Proposed changes to business rates and support for skills and training were welcomed with open arms by UK business leaders, following chancellor Rishi Sunak's autumn spending review on Wednesday.
But the provision for manufacturers and support for other areas of the labour market left much to be desired and some warned the chancellor should be prepared to do more should there be other shocks to the economy.
“Additional investment in skills, infrastructure and better access to finance will be key drivers for our economic recovery and will provide longer-term benefits and opportunities for businesses across the country," said Shevaun Haviland, director general of the British Chambers of Commerce.
“Businesses have been battered by 18 months of the pandemic and problems around supply chain costs and disruption, labour shortages, price rises, soaring energy bills and taxes, and there may still be difficult months ahead," she said.
Haviland added that that the chancellor must be prepared to step up with further action if there are any other unexpected bumps in the road.
Watch: What are the key takeaways from Rishi's budget?
Those in hospitality cheered the proposed changes to business rates, which will see a 50% cut in rates for hospitality and a simplification of tax on alcohol.
“We support the government’s 'plan for growth' — but its success should be judged on whether it delivers the skilled people that we so desperately need," said Ian Wright, CEO of the Food and Drink Federation.
"Today’s budget does little to address the labour shortages which grip the nation. It was also worryingly short on action to tackle rising inflation. Given the pressures they are facing, many manufacturers will simply have no choice but continue to pass costs down the chain.”
Heads of the UK's Financial Services Skills Commission also welcomed the investment in skills.
“Today’s announcement on T-levels and an increase in skills investment is a positive step forward for employers and students," said Claire Tunley, CEO.
"This will help to address the financial services sector’s growing skills gap and boost the much needed supply of technology and digital skills that are essential to the future success of the sector."
Others pointed out the fact that there was little in the budget that had not already been announced, and therefore future reports with more detail on the spending would be crucial to get the full picture on skills and adult education.
“Against the backdrop of a steep decline in adult education and further education funding over the past decade, the detail of the government’s upcoming Skills Bill and the response to the Augar Review are a pivotal moment in its commitment to revolutionising skills in the UK,” said Social Market Foundation senior researcher Amy Norman.

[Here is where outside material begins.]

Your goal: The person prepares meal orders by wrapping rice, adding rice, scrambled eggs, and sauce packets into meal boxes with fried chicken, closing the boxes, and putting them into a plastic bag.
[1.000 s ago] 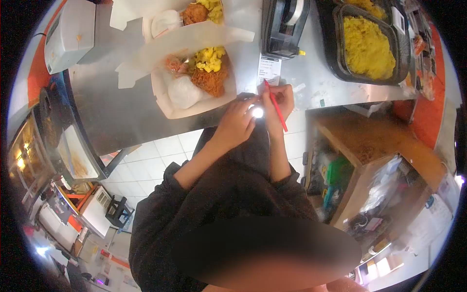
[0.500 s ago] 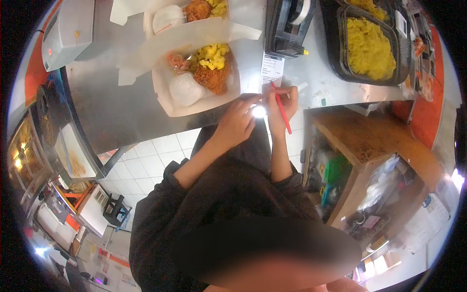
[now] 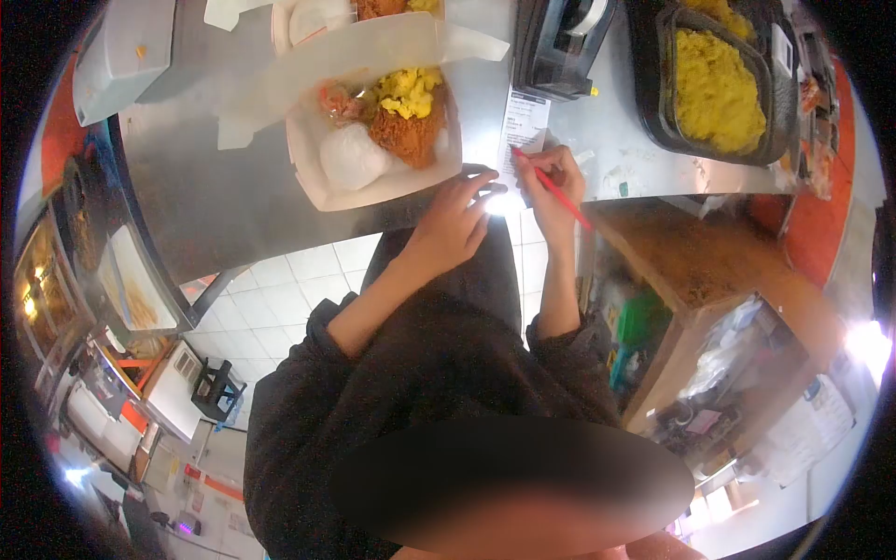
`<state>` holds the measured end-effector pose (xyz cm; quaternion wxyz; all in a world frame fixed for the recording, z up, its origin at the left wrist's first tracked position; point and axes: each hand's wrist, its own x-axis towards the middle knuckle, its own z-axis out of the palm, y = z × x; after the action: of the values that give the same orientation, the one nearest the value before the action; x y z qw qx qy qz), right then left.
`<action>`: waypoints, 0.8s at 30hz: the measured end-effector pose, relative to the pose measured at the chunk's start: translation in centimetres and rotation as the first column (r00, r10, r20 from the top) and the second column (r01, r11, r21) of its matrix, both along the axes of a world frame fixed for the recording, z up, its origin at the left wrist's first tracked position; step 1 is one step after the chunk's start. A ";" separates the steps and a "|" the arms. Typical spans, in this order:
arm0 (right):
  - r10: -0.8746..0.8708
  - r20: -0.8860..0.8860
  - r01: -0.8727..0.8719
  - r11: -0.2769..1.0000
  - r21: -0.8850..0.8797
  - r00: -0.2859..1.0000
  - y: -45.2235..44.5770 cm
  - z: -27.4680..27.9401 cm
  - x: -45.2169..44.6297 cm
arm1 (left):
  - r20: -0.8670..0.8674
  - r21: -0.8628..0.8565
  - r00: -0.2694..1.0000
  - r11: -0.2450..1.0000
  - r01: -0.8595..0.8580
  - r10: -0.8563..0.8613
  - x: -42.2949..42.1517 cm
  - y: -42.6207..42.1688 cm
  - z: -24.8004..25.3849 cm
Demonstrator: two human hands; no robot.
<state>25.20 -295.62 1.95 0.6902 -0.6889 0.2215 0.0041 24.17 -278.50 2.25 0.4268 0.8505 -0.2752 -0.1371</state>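
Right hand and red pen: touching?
Touching. The head view shows the right hand closed around the red pen, fingers gripping it near the tip, with the shaft lying across the hand.

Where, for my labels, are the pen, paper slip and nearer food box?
Pen [image 3: 564, 199], head view: on its barrel.
Paper slip [image 3: 525, 123], head view: on its printed face.
Nearer food box [image 3: 392, 189], head view: on its near wall.
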 end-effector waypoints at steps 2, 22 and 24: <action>0.018 0.023 -0.019 1.000 0.018 1.000 -0.5 0.0 -0.2 | -0.004 -0.010 1.000 1.000 0.003 -0.003 0.1 0.0 0.2; -0.239 0.299 0.285 0.951 -0.119 0.924 -2.8 0.4 0.5 | 0.012 -0.032 0.997 0.997 0.071 -0.071 -2.1 1.6 -0.7; -0.223 0.264 0.298 0.909 -0.292 0.938 -4.8 -1.3 2.3 | -0.158 -0.043 0.967 0.980 0.197 -0.201 -3.2 3.7 -0.9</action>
<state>27.52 -300.38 0.60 0.5809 -0.7539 0.2302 -0.2032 21.00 -274.84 1.31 0.4432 0.7988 -0.3254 -0.2440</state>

Some questioned the impact rises in the national minimum wage would have on businesses, alongside national insurance contributions going up.
"It might feel like a case of giving with one hand, and taking away with the other," said Michael Carty, editor at XpertHR, noting the projected increase in private sector pay versus inflation.

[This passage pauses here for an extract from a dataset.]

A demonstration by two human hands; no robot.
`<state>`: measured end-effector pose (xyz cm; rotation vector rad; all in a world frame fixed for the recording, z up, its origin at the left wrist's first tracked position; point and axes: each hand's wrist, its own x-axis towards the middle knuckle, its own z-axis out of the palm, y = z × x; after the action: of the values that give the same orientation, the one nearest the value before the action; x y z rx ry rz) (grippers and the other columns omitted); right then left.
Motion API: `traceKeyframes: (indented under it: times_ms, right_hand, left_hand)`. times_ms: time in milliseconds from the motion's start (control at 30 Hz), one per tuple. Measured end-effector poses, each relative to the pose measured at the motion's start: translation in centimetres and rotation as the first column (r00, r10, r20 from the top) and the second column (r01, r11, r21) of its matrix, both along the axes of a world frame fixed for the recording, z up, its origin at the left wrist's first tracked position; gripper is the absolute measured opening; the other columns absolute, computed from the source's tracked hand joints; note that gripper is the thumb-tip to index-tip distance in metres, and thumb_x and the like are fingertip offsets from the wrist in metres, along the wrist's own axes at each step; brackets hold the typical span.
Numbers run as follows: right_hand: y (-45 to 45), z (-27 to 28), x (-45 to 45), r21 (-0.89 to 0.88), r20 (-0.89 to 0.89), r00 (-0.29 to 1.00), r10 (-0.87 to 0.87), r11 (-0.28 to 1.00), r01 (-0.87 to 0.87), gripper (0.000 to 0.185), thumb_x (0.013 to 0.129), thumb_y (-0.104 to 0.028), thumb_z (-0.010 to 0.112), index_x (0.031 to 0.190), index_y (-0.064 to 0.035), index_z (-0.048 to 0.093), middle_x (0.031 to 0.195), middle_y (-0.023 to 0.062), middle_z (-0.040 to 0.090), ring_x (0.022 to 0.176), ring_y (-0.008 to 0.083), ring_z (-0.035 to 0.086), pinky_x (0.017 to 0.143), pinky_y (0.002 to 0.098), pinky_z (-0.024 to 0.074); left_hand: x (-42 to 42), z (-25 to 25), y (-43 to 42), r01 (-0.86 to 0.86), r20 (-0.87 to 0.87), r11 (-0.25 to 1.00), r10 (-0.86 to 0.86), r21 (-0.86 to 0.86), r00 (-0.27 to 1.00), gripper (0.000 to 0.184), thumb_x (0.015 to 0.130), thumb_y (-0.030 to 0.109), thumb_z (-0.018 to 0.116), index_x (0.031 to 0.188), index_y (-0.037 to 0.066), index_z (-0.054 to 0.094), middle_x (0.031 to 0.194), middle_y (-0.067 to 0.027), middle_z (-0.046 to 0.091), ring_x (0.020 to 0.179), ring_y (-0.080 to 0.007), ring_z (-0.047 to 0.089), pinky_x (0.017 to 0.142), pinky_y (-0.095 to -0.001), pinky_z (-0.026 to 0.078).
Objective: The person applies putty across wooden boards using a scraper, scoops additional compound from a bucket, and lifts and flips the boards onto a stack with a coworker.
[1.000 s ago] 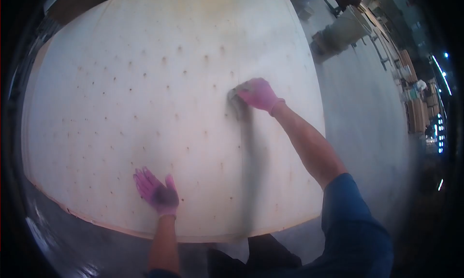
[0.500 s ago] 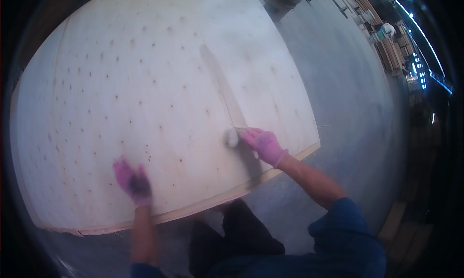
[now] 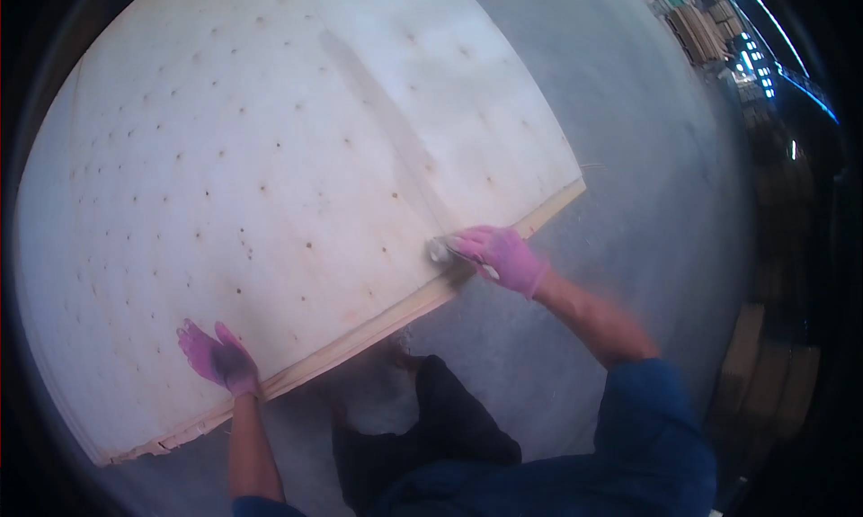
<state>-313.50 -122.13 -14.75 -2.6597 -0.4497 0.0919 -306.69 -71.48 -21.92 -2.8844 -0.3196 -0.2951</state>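
A large pale sheet of plywood [image 3: 297, 193] with scattered brown knots fills the view in front of me. My right hand [image 3: 505, 258], in a pink glove, is closed around a putty knife [image 3: 440, 250]. Its whitish, blurred blade end meets the sheet close to the near edge. A long damp-looking streak [image 3: 382, 108] follows a seam line from the far side down towards the blade. My left hand [image 3: 220, 360], also pink-gloved with a dark patch, is over the near-left part of the sheet, fingers spread and holding nothing.
The sheet lies on a stack whose layered edge [image 3: 360, 337] shows at the front. Grey concrete floor [image 3: 647, 184] runs along the right. Stacked boards [image 3: 697, 33] stand far off at upper right, with more timber [image 3: 769, 373] at lower right.
My right hand has drawn the putty knife along the streak to the near edge. My left hand has shifted towards that edge, fingers spread. The view has tilted and moved.
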Motion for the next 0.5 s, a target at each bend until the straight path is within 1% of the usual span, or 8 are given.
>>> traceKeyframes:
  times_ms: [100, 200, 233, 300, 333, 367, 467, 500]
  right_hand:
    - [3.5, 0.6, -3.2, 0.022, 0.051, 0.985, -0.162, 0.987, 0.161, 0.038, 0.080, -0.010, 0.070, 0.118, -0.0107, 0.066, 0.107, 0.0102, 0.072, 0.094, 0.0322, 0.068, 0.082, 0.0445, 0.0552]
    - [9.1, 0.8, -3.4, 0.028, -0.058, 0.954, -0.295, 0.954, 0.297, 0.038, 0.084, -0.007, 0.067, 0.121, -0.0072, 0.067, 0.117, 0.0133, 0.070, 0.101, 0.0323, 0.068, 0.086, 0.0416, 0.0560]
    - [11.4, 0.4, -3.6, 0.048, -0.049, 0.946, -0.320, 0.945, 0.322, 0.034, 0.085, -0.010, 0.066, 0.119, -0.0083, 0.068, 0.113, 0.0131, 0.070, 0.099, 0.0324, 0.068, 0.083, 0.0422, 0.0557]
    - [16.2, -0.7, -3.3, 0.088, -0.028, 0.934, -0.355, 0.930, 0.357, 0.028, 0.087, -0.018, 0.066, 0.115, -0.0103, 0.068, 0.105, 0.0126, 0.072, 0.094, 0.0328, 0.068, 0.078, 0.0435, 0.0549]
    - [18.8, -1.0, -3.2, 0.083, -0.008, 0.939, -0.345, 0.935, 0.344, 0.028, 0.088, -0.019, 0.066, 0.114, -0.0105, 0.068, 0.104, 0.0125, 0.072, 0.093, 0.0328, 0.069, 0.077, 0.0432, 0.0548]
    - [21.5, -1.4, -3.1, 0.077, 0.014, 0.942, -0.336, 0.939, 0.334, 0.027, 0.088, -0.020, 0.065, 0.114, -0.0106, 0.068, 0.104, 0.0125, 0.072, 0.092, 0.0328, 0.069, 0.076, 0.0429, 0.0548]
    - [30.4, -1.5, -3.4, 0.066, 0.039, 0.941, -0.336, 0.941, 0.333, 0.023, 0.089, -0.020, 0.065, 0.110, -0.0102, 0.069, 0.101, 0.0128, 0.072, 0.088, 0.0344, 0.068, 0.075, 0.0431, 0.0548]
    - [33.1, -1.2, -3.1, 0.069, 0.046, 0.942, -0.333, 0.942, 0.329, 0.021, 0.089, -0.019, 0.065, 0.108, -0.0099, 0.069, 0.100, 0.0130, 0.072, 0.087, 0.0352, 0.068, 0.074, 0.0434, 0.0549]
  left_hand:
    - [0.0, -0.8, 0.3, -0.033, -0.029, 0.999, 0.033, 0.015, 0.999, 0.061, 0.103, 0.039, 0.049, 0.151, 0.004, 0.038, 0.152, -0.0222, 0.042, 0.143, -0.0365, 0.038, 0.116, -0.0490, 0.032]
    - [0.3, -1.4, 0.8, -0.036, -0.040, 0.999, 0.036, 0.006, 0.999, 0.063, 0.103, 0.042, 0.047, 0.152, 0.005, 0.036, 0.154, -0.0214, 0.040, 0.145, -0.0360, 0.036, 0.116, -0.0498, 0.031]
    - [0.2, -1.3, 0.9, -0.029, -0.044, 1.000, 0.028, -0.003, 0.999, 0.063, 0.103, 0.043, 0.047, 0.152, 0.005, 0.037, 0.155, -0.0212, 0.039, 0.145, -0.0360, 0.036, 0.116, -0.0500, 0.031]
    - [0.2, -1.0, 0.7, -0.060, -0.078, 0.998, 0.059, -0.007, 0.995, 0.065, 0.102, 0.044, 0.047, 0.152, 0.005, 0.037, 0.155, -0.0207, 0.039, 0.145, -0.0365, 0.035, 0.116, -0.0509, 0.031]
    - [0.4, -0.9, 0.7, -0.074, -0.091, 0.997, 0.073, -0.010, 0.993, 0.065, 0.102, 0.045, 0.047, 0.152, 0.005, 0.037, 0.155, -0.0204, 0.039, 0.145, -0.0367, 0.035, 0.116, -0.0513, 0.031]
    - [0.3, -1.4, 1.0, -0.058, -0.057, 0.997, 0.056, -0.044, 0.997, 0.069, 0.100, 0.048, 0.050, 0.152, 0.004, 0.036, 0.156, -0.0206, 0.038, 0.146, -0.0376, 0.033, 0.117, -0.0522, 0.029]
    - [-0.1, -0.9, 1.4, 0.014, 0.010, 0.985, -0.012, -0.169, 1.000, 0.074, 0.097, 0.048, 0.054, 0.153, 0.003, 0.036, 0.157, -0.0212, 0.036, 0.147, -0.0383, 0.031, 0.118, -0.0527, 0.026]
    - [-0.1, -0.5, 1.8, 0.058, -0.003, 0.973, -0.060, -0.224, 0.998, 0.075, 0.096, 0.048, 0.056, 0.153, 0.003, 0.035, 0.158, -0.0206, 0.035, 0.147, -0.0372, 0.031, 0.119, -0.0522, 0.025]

“We must remember that business has been tough for many. The need to offer competitive pay awards, combined with likely tax increases, creates a challenge to balance the needs of the organisation with those of its employees.
"While many organisations believe that some economic recovery will enable them to award higher pay increases at their annual pay review, others are likely to remain cautious.”
The inflationary environment also continues to be a concern for business leaders.
“The chancellor’s optimistic outlook is encouraging, however this comes against a backdrop of growing COVID-related uncertainty," said London Chamber of Commerce & Industry CEO Richard Burge.
"With the potential for economic activity to be restricted this winter, COVID-induced inflationary pressures and ongoing supply chain difficulties, businesses are feeling understandably cautious about the extent to which the chancellor’s ‘age of optimism’ will be realised.”
Adding to this, Helen Dickinson OBE, CEO of the British Retail Consortium said: “Retailers will struggle to share [the chancellor's] confidence after a budget that does not do enough to reduce the burden of costs bearing down on our shops, our high streets and our communities.
“This budget is a missed opportunity for retail and the three million people who work in the industry, and it prevents retail from maximising its contribution to the government’s levelling up agenda.”